It's been a long time since the committed She Said has been on a first date, and while the romantic in her likes to think of how exciting, flustering and fun a first date can be, the realist in her knows that life is full of hundreds of awkward first dates and very few successful ones. She Said has forgotten how miserable, awkward and embarrassing dating can be. Face it. Dating fucking sucks. She Said is convinced that makes a good argument for marriage - so one never has to date again.

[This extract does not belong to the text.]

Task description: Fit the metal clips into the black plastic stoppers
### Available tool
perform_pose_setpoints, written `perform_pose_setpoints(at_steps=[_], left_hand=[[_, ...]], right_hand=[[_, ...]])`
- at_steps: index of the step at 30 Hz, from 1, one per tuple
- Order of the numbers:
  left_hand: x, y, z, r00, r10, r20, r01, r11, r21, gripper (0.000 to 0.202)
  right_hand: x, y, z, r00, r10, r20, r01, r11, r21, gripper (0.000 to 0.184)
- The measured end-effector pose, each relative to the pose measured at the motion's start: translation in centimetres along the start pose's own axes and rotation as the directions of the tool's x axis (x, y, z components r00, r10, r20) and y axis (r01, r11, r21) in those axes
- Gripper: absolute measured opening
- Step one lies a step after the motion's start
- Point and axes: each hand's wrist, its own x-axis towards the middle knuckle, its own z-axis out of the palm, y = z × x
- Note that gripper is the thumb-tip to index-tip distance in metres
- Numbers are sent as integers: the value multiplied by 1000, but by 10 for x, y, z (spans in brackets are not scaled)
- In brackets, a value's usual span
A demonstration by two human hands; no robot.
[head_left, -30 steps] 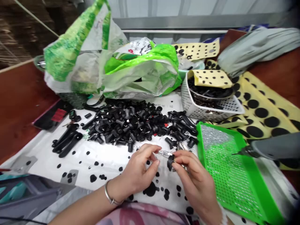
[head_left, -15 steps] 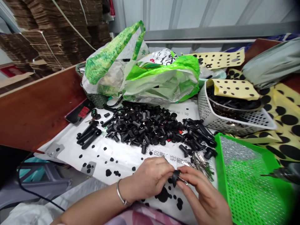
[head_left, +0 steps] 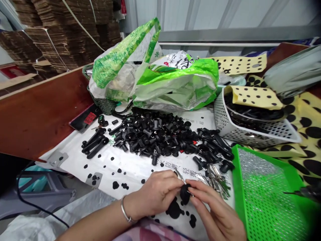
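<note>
A small round black plastic part (head_left: 185, 194) is pinched between my two hands above the white sheet. My left hand (head_left: 160, 189), with a silver bangle at its wrist, has thumb and forefinger closed on its left side. From the right, the fingertips of my right hand (head_left: 213, 207) press on the same part. A thin metal strip (head_left: 179, 175) sticks up and left from the fingertips; which hand holds it I cannot tell. Beyond the hands lies a heap of black plastic parts (head_left: 155, 134). Several flat silvery metal pieces (head_left: 218, 180) lie just past my right hand.
A green perforated tray (head_left: 263, 194) stands at right, a dark tool with a thin bit (head_left: 306, 192) over it. Behind are a white basket (head_left: 263, 134) of black parts and green-and-white plastic bags (head_left: 175, 92). Black handle-like parts (head_left: 96, 144) lie left, near a brown board (head_left: 45, 117).
The black part has turned between my fingers and shows a rounder side. A thin metal strip now shows above the fingertips. The view has shifted slightly.
</note>
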Motion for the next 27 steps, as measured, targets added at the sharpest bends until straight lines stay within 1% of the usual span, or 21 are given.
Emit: perform_pose_setpoints(at_steps=[2,4,6,7,8,9,10,11,13,14,15,16,17,20,22,24,27], left_hand=[[-2,-1,0,1000,-13,-23,12,999,-36,23],[-6,-4,-4,998,-37,-54,34,998,-45,23],[-14,-10,-14,988,-58,-144,56,998,-19,24],[-20,-16,-21,974,-69,-217,73,997,6,24],[-27,-22,-30,949,-79,-307,95,995,38,23],[-34,-30,-41,914,-102,-392,146,986,85,22],[-42,-38,-51,876,-140,-461,235,959,155,20],[-50,-47,-62,834,-189,-519,345,912,221,18],[-64,-64,-83,729,-266,-631,564,756,333,19],[-69,-72,-91,693,-299,-656,644,665,377,22],[-73,-79,-98,675,-321,-664,681,618,394,24],[-76,-84,-103,670,-340,-660,701,583,411,26],[-77,-89,-106,676,-362,-642,706,565,426,27],[-72,-98,-108,719,-419,-555,685,561,464,27],[-67,-99,-106,730,-444,-520,679,561,473,27],[-66,-98,-105,718,-462,-521,692,553,465,27],[-73,-92,-105,682,-484,-548,727,531,435,29]], right_hand=[[1,-1,2,1000,24,-16,-24,1000,7,20],[2,-1,1,997,65,-39,-65,998,22,18],[3,-1,0,991,116,-68,-113,993,38,16],[3,-1,-2,986,142,-84,-139,989,44,16],[3,-1,-3,982,165,-97,-161,986,50,15],[3,0,-5,977,187,-105,-182,982,54,15],[4,0,-6,973,203,-110,-197,979,56,14],[4,1,-7,971,212,-113,-206,977,59,14],[5,2,-8,969,220,-114,-214,975,67,14],[6,3,-7,968,222,-112,-216,974,71,14],[6,4,-7,969,220,-112,-213,974,76,14],[6,4,-5,971,216,-107,-208,975,81,14],[7,4,-4,973,209,-100,-201,976,85,14],[6,5,-2,979,187,-79,-180,980,90,16],[5,5,-2,980,185,-70,-179,980,87,16],[3,5,-3,979,192,-70,-186,979,82,16],[1,5,-5,976,202,-83,-196,978,77,16]])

She Said's worst first date happened when she was 16. A boy from school (
a senior!) picked her up in his rusted Mustang (generic), handed her a bouquet of red roses (overkill), then took her to dinner at a very formal, very expensive restaurant. It was just all too much. The dude had a girlfriend, too, who he'd been with since they were like 13, and She Said guesses he was just testing the waters with someone else. It didn't work. In fact, it was so traumatizing that when She Said ate at the same restaurant on a recent trip home, she was consumed with flashbacks of that awful night nearly 15 years ago.
She Said's best first date included tickets to a production of "Hedwig and the Angry Inch" followed by full-on sloppy making out at the bar at
VZD's. Good times! Though
that relationship didn't last long either.
But do "the kids" even go on first dates these days? She Said's not sure how it works, what with Facebook and sexting and all the other vestiges of Our Modern Times. She Said's not even sure the regular advice - don't talk too much, keep your cool, open the doors for the lady but don't fawn over her too much - still applies. And what to listen to before, during or after your first date? Well, She Said has some ideas below. If you have an awful first date story, let's hear it in the comments.
"Debra," Beck
Working up the nerve to ask the girl out is the first step, and the hardest part. Does she have a cute sister?
"Good Vibrations," The Beach Boys
You can listen to this just before you go to pick her up to get you in the mood. Just don't talk about how you're building your own Theremin in your parents' basement, and whatever you do, DO NOT take any mind-altering substances before you leave the house.
"Just Like Romeo and Juliet," The Reflections
"Aww, what a sweet and romantic literary reference. Whassat? Oh, you're only
pretending to have read it? They end up killing themselves at the end. SPOILER ALERT."
"He's A Rebel," The Crystals
Just remember, chicks love assholes. The bad-boy persona is irresistible.
"Half a Person," The Smiths
It's a good idea to share a little about yourself, open up a bit. Just don't go into too much detail. And try not to sound too much like a stalker.